Task :: Word for word, output the data, with none of its pictures.

### Excerpted records ###

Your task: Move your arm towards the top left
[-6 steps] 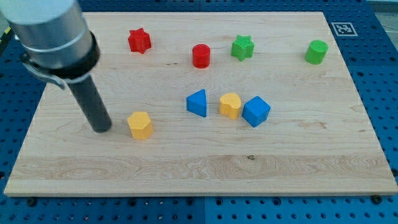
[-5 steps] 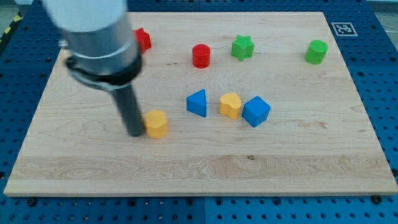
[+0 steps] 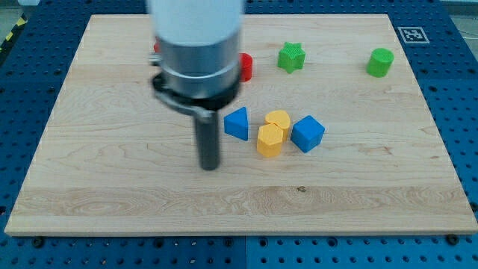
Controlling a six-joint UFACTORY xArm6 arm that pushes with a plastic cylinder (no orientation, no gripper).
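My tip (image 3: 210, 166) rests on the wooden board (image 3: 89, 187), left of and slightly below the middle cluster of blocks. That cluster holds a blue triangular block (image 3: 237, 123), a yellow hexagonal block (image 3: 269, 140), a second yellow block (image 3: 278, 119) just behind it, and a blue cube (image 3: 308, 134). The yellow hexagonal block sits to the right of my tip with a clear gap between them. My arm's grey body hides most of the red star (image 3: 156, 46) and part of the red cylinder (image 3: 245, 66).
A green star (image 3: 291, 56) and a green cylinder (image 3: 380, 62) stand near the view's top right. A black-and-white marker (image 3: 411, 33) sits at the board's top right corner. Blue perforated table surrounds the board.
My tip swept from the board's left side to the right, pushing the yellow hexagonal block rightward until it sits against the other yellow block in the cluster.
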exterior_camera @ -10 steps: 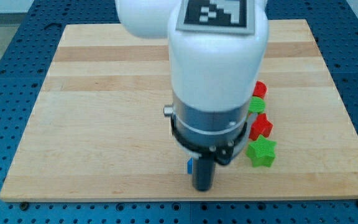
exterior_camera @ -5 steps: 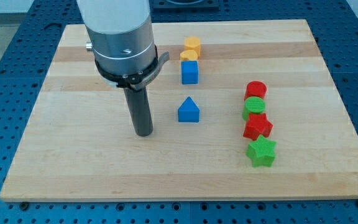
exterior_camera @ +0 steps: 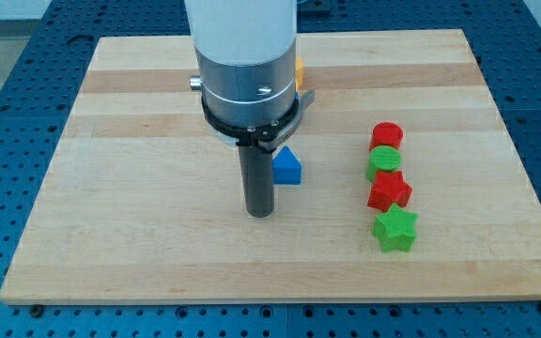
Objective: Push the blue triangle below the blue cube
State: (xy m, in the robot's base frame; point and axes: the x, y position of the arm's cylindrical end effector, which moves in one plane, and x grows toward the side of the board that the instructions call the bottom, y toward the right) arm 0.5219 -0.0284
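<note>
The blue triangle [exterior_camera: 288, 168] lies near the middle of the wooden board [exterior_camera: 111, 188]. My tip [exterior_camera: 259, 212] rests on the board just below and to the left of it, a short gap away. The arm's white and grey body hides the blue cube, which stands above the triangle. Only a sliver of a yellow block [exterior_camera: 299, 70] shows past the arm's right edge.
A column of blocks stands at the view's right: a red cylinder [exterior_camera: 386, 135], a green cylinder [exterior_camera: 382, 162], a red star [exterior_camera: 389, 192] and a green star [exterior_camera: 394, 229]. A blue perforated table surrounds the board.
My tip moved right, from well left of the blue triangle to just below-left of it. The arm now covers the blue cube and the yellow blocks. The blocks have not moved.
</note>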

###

Task result ::
Your task: Move your arm towards the top left
[-6 steps] 
[-5 steps] 
[+0 steps] 
Controlling a six-joint UFACTORY xArm6 arm that pushes with a plastic cylinder (no orientation, no gripper).
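My tip (image 3: 210, 166) rests on the wooden board (image 3: 89, 187), left of and slightly below the middle cluster of blocks. That cluster holds a blue triangular block (image 3: 237, 123), a yellow hexagonal block (image 3: 269, 140), a second yellow block (image 3: 278, 119) just behind it, and a blue cube (image 3: 308, 134). The yellow hexagonal block sits to the right of my tip with a clear gap between them. My arm's grey body hides most of the red star (image 3: 156, 46) and part of the red cylinder (image 3: 245, 66).
A green star (image 3: 291, 56) and a green cylinder (image 3: 380, 62) stand near the view's top right. A black-and-white marker (image 3: 411, 33) sits at the board's top right corner. Blue perforated table surrounds the board.
My tip swept from the board's left side to the right, pushing the yellow hexagonal block rightward until it sits against the other yellow block in the cluster.
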exterior_camera @ -10 steps: 
exterior_camera @ -5 steps: 
exterior_camera @ +0 steps: 
Objective: Push the blue triangle below the blue cube
State: (xy m, in the robot's base frame; point and axes: the x, y position of the arm's cylindrical end effector, which moves in one plane, and x grows toward the side of the board that the instructions call the bottom, y toward the right) arm 0.5219 -0.0284
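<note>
The blue triangle [exterior_camera: 288, 168] lies near the middle of the wooden board [exterior_camera: 111, 188]. My tip [exterior_camera: 259, 212] rests on the board just below and to the left of it, a short gap away. The arm's white and grey body hides the blue cube, which stands above the triangle. Only a sliver of a yellow block [exterior_camera: 299, 70] shows past the arm's right edge.
A column of blocks stands at the view's right: a red cylinder [exterior_camera: 386, 135], a green cylinder [exterior_camera: 382, 162], a red star [exterior_camera: 389, 192] and a green star [exterior_camera: 394, 229]. A blue perforated table surrounds the board.
My tip moved right, from well left of the blue triangle to just below-left of it. The arm now covers the blue cube and the yellow blocks. The blocks have not moved.
</note>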

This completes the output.